To assess how many of the 336 padlock probe pairs were capable of hybridizing to wheat genomic DNA in a consistent and reproducible manner, we carried out duplicate hybridizations to two different Scorpion25 genomic DNA samples prepared from the same plant (Figure 4a). Replicate experiments indicated that, of the 336 padlock probe pairs, 125 (36%) showed either no or poor hybridization and were therefore removed from the subsequent analysis. The remaining 211 padlock probe pairs (64%) were used to screen 57 wheat lines, selected to represent both past and present UK germplasm, as well as foreign lines that might be expected to show increased levels of diversity compared with elite UK material. The 57 lines also included the two genomic DNA samples prepared from the same Scorpion25 plant, three ‘different’ lines of the variety ‘Mercia’ and two ‘different’ lines of the variety ‘Thatcher’. Following hybridization, scanning and data capture, as described in Experimental procedures, the Cy5/Cy3 log ratios were collated in an Excel spreadsheet (provided as Supplementary Data S3, see Supporting Information). To assess whether the performance of an individual padlock probe was influenced by the presence of numerous other padlock probes, we examined the genotype of the 57 lines for the Rht-B/D and Pinb-D1 probe sets.

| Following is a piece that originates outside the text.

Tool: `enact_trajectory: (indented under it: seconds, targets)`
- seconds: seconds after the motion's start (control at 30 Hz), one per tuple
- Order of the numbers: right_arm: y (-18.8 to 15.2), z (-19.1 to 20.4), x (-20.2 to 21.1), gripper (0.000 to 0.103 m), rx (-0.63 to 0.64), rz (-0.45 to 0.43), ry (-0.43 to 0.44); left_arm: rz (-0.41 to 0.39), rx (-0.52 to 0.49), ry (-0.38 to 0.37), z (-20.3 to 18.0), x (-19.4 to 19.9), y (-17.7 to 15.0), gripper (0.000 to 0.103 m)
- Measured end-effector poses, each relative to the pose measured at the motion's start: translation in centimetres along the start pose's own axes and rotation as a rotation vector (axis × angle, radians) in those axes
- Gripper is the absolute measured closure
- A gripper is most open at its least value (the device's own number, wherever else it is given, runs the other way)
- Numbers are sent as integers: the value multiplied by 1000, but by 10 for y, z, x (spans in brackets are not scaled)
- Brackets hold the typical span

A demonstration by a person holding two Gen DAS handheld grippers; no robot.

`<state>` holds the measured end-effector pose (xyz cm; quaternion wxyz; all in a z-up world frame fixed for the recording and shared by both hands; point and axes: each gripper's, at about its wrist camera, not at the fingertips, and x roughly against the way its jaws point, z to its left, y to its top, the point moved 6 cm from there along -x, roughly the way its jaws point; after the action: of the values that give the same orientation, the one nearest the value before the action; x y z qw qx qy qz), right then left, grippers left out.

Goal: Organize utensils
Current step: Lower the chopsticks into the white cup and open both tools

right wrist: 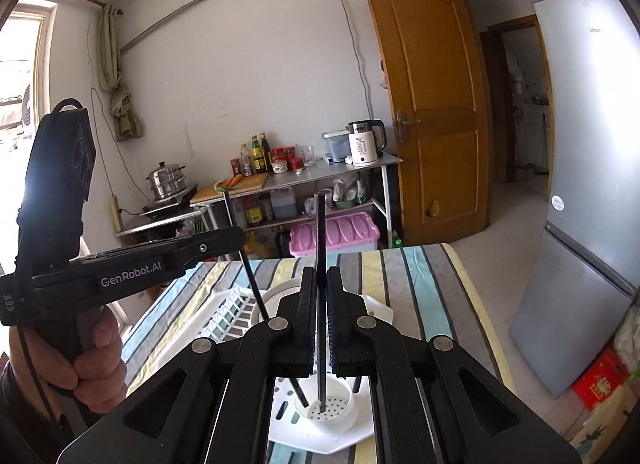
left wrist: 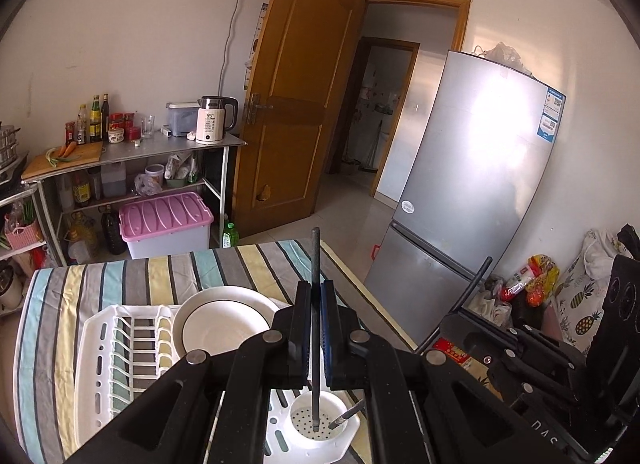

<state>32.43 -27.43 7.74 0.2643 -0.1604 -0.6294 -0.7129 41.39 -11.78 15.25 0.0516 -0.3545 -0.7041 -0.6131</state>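
My left gripper is shut on a black chopstick held upright, its lower tip inside the white perforated utensil cup of the dish rack. My right gripper is shut on a second black chopstick, also upright, with its tip in the same cup. The left chopstick leans in that cup in the right wrist view. The right chopstick's tip shows in the cup in the left wrist view. The left gripper's body is at the left of the right wrist view.
A white plate stands in the rack on the striped tablecloth. Beyond the table are a metal shelf with bottles and a kettle, a pink-lidded bin, a wooden door and a grey fridge.
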Motion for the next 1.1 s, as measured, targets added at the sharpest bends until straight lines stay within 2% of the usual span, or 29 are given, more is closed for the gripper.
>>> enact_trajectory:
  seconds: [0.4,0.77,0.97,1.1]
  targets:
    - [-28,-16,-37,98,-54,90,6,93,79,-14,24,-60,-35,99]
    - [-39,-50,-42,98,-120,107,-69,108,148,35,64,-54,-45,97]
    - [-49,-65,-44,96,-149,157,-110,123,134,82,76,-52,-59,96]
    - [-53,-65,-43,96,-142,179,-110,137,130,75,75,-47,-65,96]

The ‘pooled’ results were the same as the ‘single’ locus results, suggesting that the presence of large numbers of padlock probes did not reduce the specificity of individual padlock probe pairs. However, again as described for the individual Pinb-D1 padlock probe pairs, the Pinb-D1f padlock probe pairs had a propensity to suggest that the Pinb-D1f mutant allele was also found when the ‘b’ or ‘d’ mutant was actually present. However, this result was easily compensated for during the scoring of the dataset.

Figure 4.

Examples of the use of padlock probes to screen: (a) replicate Scorpion25 genomic DNA with 211 padlock probe pairs; and (b) the allele content of the starch synthase locus on chromosome 7A in 40 wheat lines. In (a), the log10 cyanine-5/cyanine-3 (Cy5/Cy3) ratios of the 211 padlock probe pairs for two independently prepared genomic DNAs, obtained from the same plant, were compared. (b) Log10 Cy5/Cy3 ratio for the starch synthase padlock probe (probe number PS00073) when used to screen 40 wheat lines. For the starch synthase gene padlock probe pairs, a range of at least 2 log10 units separated the two allele scores.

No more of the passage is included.